The positive real numbers $a,b, c,d$ satisfy the equality $ \frac {1}{a+1} + \frac {1}{b+1} + \frac {1}{c+1} + \frac{ 1}{d+1} = 3 $ . Prove the inequality $\sqrt [3]{abc} + \sqrt [3]{bcd} + \sqrt [3]{cda} + \sqrt [3]{dab} \le \frac {4}{3} $.
Problem
Source: Moldova TST 2018
Tags: inequalities
06.04.2018 16:05
Using hypothesis $a=\frac{x}{y+z+t}$, $b=\frac{y}{z+t+x}$, $c=\frac{z}{t+x+y}$ and $d=\frac{t}{x+y+z}$, then $\sum \sqrt[3]{bcd}=\sum \sqrt[3]{\frac{yzt}{(z+t+x)(t+x+y)(x+y+z)}} \leq \sum \frac{(\frac{y+z}{x+y+z}+\frac{z+t}{z+t+x}+\frac{t+y}{x+y+t}) }{6}=\frac{4}{3}$
06.04.2018 17:45
The positive real numbers $a,b, c,d$ satisfy the equality $ \frac {1}{a^3+1} + \frac {1}{b^3+1} + \frac {1}{c^3+1} + \frac{ 1}{d^3+1} = 3 $ . Prove the inequality $$abc+bcd+cda+dab\le \frac {4}{3} $$Old? Where?
06.04.2018 17:50
sqing wrote: The positive real numbers $a,b, c,d$ satisfy the equality $ \frac {1}{a^3+1} + \frac {1}{b^3+1} + \frac {1}{c^3+1} + \frac{ 1}{d^3+1} = 3 $ . Prove the inequality $$abc+bcd+cda+dab\le \frac {4}{3} $$Old?
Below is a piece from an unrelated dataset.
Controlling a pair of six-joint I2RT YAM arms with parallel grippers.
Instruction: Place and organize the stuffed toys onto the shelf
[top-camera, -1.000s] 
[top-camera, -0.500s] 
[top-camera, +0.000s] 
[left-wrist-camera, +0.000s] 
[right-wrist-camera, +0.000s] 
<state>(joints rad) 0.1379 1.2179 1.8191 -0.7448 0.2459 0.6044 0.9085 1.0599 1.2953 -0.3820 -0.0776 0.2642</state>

Where? The problem is the same, but another substitution, $a=\sqrt[3]{\frac{x}{y+z+t}}$
06.04.2018 18:25
that's what i call magic sbstitutions ! really marvellous !
06.04.2018 18:39
Muradjl wrote: that's what i call magic sbstitutions ! really marvellous ! There is no any magic, it follows directly from $\frac{1}{1+a}=\frac{y+z+t}{x+y+z+t}$, $y+z+t$ because $\frac{1}{1+a}<1$
06.04.2018 21:47
Another way to get the same substitution is to consider it's "dual". \[\frac {1}{a+1} + \frac {1}{b+1} + \frac {1}{c+1} + \frac{ 1}{d+1} = 3\iff\frac {a}{a+1} + \frac {b}{b+1} + \frac {c}{c+1} + \frac{d}{d+1} = 1\]Setting $w = \frac{a}{1+a}$, we get $w+x+y+z=1$ and $a = \frac{w}{1-w} = \frac{w}{x+y+z}$.
06.04.2018 22:18
Generalization: Let $n\in\mathbb{N}_{\geq 3}$, $a_i \in \mathbb{R^+}\ \forall 1\leq i\leq n$, such that $\textstyle{\sum_{i=1}^n (1+a_i)^{-1} = n-1}$. Then prove that: \[\sum_{1\leq i < j < k\leq n} \sqrt[3]{a_ia_ja_k} \leq \frac{n(n-2)}{6}.\] This is the case where $n=4$, RMO Mumbai 2016/P2 is the case where $n=3$.
21.07.2024 10:36
Vrangr wrote: Generalization: Let $n\in\mathbb{N}_{\geq 3}$, $a_i \in \mathbb{R^+}\ \forall 1\leq i\leq n$, such that $\textstyle{\sum_{i=1}^n (1+a_i)^{-1} = n-1}$. Then prove that: \[\sum_{1\leq i < j < k\leq n} \sqrt[3]{a_ia_ja_k} \leq \frac{n(n-2)}{6}.\] Let $b_i=\frac 1{1+a_i}.$ Then $a_i=\frac{1-b_i}{b_i}$ \begin{align*}\sum_{1\leq i < j < k\leq n} \sqrt[3]{a_ia_ja_k} &=\frac 12\sum_{1\leq i < j < k\leq n} \left(\sqrt[3]{\frac{1-b_i}{b_k}\cdot\frac{1-b_j}{b_i}\cdot\frac{1-b_k}{b_j}}+\sqrt[3]{\frac{1-b_i}{b_j}\cdot\frac{1-b_j}{b_k}\cdot\frac{1-b_k}{b_i}} \right)\\&\le\frac 16\sum_{1\leq i < j < k\leq n}\left({\frac{1-b_i}{b_k}+\frac{1-b_j}{b_i}+\frac{1-b_k}{b_j}}+{\frac{1-b_i}{b_j}+\frac{1-b_j}{b_k}+\frac{1-b_k}{b_i}} \right)\\&=\frac{n-2}6\sum_{i=1}^n\sum_{j\neq i}\frac{1-b_j}{b_i}= \frac{n(n-2)}{6}.\Box\end{align*}